Yalizava hostages. Will the village survive?


Of the three Yalizava Glassworks  workshops, situated in Asipovichy district, only one is operating. Production is non-stop, so if they stop it, it will be a complete stop for the plant, said worried employees.

Yalizava Glassworks worker:

“They say to us that the company is in a difficult situation. People’s contracts end, and they are not being renewed. All of them have families, children. I do not know how it will be, where to look for work. There is now the work crisis in the country.”

In its best times, the Glassworks was a workplace for more than 1,800 persons. Now about 400 workers are holding onto their places. For a settlement of about 3,000 people, it is a matter of survival.

Valyantsin, Yalizava Glassworks worker:

“We no longer have an enterprise. Our plant is 100 years old, and we do not have any earnings except at the plant.”
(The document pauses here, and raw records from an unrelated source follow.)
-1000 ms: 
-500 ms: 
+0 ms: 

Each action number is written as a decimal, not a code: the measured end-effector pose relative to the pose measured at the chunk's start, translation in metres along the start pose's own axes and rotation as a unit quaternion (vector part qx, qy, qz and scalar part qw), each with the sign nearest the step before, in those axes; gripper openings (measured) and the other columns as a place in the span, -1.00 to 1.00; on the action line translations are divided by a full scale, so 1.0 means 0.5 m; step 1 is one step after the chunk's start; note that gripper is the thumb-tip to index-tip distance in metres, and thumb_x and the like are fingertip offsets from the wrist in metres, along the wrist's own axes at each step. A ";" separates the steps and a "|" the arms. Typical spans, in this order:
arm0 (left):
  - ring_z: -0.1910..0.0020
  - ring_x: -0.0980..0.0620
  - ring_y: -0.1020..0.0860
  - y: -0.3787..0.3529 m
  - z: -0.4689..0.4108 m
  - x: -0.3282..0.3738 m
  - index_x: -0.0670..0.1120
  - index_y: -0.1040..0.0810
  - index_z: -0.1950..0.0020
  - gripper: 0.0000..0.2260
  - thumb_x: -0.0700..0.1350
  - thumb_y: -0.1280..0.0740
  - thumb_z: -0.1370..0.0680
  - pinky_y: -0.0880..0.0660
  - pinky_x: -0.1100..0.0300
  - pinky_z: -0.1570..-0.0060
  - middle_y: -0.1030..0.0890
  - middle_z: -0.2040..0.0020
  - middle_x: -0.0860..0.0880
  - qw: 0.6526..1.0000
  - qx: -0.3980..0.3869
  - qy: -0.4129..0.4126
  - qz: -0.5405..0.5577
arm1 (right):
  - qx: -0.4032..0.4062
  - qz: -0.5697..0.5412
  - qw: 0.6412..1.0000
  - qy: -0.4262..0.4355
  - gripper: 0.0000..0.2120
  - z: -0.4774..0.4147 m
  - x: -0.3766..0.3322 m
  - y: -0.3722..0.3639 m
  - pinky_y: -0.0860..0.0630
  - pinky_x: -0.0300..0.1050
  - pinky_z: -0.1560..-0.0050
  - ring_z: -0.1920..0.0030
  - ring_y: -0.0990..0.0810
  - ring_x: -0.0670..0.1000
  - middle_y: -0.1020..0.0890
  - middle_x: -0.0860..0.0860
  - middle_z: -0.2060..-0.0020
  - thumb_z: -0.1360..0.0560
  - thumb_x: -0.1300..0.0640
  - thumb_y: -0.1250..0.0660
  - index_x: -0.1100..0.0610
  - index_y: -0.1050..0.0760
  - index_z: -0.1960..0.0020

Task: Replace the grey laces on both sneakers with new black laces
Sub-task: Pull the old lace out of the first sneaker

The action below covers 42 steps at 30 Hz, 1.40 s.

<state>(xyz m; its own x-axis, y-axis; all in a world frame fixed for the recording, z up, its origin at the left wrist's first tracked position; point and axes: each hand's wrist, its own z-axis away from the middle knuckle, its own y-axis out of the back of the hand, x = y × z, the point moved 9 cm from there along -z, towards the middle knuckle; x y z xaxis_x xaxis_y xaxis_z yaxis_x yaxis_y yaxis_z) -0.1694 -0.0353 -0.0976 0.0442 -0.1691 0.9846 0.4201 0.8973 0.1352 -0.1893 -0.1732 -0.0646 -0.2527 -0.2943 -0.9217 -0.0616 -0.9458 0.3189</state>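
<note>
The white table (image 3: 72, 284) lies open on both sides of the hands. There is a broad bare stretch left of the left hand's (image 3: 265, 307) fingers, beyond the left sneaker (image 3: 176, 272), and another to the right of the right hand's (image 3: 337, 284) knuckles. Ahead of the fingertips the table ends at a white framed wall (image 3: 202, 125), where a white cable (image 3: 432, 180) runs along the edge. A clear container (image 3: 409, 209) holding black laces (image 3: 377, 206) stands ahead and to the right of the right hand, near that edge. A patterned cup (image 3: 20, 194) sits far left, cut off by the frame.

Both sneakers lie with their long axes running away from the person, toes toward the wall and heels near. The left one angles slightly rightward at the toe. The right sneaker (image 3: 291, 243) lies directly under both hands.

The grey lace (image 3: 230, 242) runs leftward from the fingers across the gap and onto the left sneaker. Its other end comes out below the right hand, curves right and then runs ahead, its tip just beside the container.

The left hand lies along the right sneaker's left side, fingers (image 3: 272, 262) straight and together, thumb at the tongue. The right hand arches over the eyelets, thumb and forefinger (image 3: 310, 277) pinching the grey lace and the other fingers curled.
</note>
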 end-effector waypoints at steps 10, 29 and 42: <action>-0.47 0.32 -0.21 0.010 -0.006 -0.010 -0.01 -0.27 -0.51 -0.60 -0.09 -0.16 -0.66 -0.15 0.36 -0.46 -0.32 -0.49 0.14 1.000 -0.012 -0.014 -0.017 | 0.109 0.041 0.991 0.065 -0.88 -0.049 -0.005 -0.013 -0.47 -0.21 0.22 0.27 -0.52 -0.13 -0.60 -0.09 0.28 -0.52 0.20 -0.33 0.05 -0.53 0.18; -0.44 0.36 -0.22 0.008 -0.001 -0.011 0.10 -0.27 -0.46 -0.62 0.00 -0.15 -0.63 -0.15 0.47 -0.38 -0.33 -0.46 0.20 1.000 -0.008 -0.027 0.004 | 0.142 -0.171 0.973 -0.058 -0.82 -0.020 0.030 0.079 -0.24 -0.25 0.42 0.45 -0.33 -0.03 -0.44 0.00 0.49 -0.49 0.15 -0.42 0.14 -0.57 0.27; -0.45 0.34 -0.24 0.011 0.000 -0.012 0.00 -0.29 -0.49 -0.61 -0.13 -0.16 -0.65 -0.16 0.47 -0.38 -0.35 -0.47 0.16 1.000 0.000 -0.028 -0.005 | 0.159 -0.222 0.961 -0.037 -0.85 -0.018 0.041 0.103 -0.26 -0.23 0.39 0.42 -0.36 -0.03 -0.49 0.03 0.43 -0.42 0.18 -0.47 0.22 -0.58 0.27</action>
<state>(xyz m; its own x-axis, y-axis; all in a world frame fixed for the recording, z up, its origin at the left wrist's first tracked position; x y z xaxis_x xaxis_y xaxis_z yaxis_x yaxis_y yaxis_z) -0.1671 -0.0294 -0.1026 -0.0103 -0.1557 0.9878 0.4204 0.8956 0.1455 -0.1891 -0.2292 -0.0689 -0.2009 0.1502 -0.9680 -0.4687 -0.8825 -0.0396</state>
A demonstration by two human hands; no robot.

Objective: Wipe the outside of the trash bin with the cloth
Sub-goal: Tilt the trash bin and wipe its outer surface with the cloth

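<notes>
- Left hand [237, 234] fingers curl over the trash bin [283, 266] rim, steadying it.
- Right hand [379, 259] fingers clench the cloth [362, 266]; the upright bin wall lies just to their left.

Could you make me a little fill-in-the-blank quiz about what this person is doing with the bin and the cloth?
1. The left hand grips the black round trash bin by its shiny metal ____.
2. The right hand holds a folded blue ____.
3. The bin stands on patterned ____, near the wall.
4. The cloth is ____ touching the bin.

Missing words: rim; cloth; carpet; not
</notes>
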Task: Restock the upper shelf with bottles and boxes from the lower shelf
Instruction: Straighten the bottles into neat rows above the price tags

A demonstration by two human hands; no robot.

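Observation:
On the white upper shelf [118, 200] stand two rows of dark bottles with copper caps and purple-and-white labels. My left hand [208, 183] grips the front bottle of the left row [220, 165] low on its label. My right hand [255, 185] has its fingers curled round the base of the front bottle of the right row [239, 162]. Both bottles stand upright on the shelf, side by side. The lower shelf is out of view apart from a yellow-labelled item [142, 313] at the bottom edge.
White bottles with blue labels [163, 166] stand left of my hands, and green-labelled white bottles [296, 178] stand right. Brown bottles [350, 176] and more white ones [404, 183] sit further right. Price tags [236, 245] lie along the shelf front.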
The company’s situation became even more uncertain, after the detention of the ATEC Holding top management – the main investor of Yalizava and the owner of the Motavela plant.” According to several sources, they are accused of moving the capital outside the country. Back in May, the Chairman of the Supervisory Board and co-owner of the glass factory ATEC Holding, Alyaksandr Murauiou explained to the newspaper SB-Belarus Today that Yalizava was losing in the market of the Eurasian economic space through uneven competition with Russian companies, in particular, due to the difference in tariffs for gas, making up a third of the production cost.

Alyaksandr Murauiou, Chairman of the Supervisory Board, Yalizava Glassworks:

“Since 2011 there has been growing a gap in the tariffs. Today it is catastrophic. For one thousand cubic meters, Russian companies pay $70. We pay $340. Is it possible to compete in these conditions?”

But a big role was played by the unproffesionalism of the new management, said the former boss of the sales department. The investor acquired a majority stake in the plant in 2002. In particular, replacing machines on the line with more productive ones was no good.

Alena Kutnikava, former head of sales department of the Yalizava Glassworks:

“Now many Belarusian canneries are buying cans in Russia. Why? Yalizava products are too expensive… And high production machines is a good thing, but people don’t need so many cans, because in Russia, they started producing cans as well. We simply were too late in the race for money, that’s what happened.”

The whole village turned out to be hostage to it though.

Maryna, former Yalizava Glassworks worker:

“It came to a point when women started going to Russia for work. Earlier, men went there, and now women from the plant do it. In Russia, there are many plants like ours.”

They go there for money, but they also work at the plant not to become the so-called parasites. For many people, the tax of 3.6 million rubles would be too big to handle.